I would like once more to be permitted to emphasize my idea of strengthening the bond of union throughout the British Empire. I admit over and over again that the word " Imperialism " does not adequately fit our ideas, but w6 have got in the course of years to love and admire and to be proud of it; and when people want to misrepresent us and talk about the Imperial idea and to make that an excuse for separation, we won't own it, we say we have got a word and we have a certain meaning attached to it and we are going to take it for what it is worth, and we will let it go at that and we are right well proud of it. Richard Cobden declared nearly half a century ago that the only way Great Britain would succeed in separating the Colonies from her was by the method of Free Trade. Now that is absolutely so. I am here to say that the idea of trade and the practice of trade in and of itself it not at all an elevating thing. If my honoured friend here on the left (Prof.
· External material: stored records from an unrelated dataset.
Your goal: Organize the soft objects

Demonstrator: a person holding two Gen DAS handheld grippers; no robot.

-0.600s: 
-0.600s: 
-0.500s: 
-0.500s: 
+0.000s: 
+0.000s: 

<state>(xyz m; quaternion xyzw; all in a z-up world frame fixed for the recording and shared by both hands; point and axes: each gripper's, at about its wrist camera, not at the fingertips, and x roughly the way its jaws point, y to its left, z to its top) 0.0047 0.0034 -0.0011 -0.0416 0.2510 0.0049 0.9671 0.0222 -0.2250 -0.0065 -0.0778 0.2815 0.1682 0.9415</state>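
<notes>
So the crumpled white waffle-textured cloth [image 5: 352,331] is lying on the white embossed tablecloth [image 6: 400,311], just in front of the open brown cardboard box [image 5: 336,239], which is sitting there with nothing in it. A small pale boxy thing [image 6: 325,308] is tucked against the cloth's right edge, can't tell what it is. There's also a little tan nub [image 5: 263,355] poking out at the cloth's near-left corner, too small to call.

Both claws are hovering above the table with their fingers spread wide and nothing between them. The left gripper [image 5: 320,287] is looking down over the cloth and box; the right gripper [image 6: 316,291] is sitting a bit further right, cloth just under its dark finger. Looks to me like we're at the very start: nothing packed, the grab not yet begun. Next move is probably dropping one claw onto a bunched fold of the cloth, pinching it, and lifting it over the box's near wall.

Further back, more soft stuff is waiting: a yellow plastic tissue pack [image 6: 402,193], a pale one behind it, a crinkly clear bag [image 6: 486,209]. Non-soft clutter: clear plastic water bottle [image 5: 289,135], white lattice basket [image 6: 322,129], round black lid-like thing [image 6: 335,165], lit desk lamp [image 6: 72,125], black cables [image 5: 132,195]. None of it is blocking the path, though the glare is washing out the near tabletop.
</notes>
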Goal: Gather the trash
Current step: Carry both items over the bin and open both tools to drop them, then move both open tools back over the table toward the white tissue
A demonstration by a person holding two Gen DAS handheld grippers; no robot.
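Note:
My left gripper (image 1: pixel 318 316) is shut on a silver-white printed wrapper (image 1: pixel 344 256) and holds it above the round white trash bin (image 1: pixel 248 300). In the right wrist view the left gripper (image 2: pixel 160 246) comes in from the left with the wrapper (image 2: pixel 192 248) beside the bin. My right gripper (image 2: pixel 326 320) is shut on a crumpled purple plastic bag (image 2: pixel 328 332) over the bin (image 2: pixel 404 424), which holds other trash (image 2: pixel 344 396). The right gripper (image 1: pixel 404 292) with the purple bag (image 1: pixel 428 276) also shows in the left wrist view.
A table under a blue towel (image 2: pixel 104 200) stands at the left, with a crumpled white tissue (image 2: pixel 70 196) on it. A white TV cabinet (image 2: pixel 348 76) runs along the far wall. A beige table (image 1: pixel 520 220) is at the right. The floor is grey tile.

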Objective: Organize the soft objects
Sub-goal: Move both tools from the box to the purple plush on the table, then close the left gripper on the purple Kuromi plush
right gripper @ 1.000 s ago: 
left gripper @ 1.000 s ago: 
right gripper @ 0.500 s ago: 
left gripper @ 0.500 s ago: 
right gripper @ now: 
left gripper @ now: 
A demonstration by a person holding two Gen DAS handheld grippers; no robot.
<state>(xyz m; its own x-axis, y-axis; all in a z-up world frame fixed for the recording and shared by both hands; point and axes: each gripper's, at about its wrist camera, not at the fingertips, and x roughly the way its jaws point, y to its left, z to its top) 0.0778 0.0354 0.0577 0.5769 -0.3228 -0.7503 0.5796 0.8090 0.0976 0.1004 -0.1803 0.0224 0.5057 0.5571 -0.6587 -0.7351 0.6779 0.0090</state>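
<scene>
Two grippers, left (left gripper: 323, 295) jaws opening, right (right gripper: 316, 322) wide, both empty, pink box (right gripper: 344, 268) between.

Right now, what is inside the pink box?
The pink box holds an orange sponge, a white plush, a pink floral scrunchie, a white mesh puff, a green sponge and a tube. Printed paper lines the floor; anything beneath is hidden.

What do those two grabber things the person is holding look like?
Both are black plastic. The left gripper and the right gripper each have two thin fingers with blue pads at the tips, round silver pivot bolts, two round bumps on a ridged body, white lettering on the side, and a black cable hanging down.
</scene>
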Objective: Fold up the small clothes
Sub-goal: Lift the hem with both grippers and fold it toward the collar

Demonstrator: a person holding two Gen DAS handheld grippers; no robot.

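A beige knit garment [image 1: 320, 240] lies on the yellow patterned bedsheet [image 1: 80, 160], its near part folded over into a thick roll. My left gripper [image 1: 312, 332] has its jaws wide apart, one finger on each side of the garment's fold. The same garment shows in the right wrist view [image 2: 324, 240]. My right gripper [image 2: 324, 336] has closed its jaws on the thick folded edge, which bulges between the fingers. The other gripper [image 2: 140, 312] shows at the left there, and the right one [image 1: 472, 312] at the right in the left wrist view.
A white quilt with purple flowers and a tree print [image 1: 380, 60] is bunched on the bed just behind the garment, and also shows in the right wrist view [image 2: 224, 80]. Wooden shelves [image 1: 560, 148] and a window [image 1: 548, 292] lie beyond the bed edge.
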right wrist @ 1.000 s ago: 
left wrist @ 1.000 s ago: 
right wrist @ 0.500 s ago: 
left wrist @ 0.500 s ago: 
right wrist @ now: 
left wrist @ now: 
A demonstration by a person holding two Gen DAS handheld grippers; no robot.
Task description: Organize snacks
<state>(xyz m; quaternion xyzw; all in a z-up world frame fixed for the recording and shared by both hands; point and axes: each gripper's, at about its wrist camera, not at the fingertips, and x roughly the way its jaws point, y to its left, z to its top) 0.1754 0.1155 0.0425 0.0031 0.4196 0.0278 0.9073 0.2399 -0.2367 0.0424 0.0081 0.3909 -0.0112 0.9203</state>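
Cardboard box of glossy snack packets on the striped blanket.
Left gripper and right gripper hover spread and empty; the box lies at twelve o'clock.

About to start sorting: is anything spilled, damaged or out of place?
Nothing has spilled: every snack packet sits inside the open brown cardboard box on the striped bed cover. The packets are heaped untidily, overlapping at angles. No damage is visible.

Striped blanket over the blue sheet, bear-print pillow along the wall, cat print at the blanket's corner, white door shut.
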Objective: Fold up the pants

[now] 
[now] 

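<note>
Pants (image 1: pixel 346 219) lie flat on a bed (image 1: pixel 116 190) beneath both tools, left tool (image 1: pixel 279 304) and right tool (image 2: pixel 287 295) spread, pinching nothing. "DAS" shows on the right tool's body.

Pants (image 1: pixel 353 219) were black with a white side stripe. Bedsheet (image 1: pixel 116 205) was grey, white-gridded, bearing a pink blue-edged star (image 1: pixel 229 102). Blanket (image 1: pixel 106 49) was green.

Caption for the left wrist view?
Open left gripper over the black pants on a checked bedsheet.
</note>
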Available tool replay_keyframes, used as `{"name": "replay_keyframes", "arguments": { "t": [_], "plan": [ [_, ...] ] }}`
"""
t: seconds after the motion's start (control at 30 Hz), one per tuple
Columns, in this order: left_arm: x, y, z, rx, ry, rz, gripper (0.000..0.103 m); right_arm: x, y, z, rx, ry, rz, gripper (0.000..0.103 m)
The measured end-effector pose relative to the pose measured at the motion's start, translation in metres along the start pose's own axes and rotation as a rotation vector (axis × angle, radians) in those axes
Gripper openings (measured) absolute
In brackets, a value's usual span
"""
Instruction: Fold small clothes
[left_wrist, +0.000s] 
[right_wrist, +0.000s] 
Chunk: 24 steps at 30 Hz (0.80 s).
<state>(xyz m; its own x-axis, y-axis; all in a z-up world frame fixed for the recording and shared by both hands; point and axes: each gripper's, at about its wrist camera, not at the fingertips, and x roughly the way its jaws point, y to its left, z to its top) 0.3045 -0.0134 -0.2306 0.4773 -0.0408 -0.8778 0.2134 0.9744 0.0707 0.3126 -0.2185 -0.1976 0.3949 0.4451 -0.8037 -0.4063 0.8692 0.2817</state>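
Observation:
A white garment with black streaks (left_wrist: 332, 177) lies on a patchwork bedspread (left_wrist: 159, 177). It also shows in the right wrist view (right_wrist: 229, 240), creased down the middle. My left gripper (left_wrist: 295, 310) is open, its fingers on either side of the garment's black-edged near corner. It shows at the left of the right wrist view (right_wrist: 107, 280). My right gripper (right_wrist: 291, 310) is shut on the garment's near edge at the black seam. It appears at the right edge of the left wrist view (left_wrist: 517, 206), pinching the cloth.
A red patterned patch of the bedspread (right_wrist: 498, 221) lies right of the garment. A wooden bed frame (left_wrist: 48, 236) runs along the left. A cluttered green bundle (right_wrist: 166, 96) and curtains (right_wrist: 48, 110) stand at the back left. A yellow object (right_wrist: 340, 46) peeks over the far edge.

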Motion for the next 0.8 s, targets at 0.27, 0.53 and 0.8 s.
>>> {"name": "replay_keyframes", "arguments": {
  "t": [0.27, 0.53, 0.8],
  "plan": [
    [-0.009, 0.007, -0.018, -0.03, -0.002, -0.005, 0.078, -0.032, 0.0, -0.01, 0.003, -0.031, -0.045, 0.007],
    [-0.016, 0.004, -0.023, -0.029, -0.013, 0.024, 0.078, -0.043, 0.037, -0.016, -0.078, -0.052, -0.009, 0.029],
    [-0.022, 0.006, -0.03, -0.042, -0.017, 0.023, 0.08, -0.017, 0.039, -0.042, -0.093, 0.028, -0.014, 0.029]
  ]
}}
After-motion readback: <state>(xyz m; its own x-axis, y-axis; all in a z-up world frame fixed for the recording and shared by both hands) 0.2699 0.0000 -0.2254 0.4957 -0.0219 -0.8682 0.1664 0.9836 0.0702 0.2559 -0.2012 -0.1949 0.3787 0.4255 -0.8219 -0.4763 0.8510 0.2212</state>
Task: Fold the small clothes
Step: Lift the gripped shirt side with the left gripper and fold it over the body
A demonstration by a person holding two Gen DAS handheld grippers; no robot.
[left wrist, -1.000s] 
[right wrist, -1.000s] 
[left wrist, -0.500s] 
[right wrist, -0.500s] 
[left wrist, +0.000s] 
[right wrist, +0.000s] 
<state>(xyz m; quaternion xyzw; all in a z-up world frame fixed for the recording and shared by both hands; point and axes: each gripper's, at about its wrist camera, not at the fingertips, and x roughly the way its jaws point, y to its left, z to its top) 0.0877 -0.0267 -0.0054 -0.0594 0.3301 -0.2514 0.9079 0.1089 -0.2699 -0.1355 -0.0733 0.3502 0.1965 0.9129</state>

Clark) will recall his younger days when I suppose he was a pedagogue in the best sense of the word, if he found two little boys trading with one another and one had bought a package of Chinese crackers and traded it with the other boy for something worth ten times its value, he didn't talk to that boy and say, "noble youth." He said, " You little rascal, go and reverse that transaction." But I don't care how poor and insignificant the failure if the effort of that boy was to make a model of a steam engine or anything else there was a distinguishing difference and the pedagogue at once said: " Never mind, old fellow, go ahead, that is the true idea, that is the productive idea."

Now I am not at all here to sneer at the trading instinct. Like all the others it is of enormous value, but it is not--in and of itself an elevating instinct. It has been misrepresented and mis-stated so that you have come constantly in your assemblies to hear always the trading interests stated first and the principle of trade stated as that upon which our Empire was founded. It was not. It was founded upon Industry and the man who laid the great foundation of the British Empire was a quaint old Quaker who built the first iron bridge which for two centuries has withstood the stress and strain of time. It was the man who first smelted iron with coal who laid the foundation of the British Empire.

It is not the idea merely of trade but Industry, and not looking on industry as something of value and trade as of no value; not of contemning protection and saying I want a thing at the cheapest price, no matter from whence it comes. The introduction of tram-cars from France, when they were building them in England, because they could get them cheaper in a foreign country, would not have been possible if those trams were owned by the State; the Government would have seen that they were made in the place, locally, and that the people in Great Britain themselves would get the benefit. I venture to say that it is only by recognizing the value of industry that the British Empire will be strengthened and will be able to resist all possible attacks, no matter whence they come.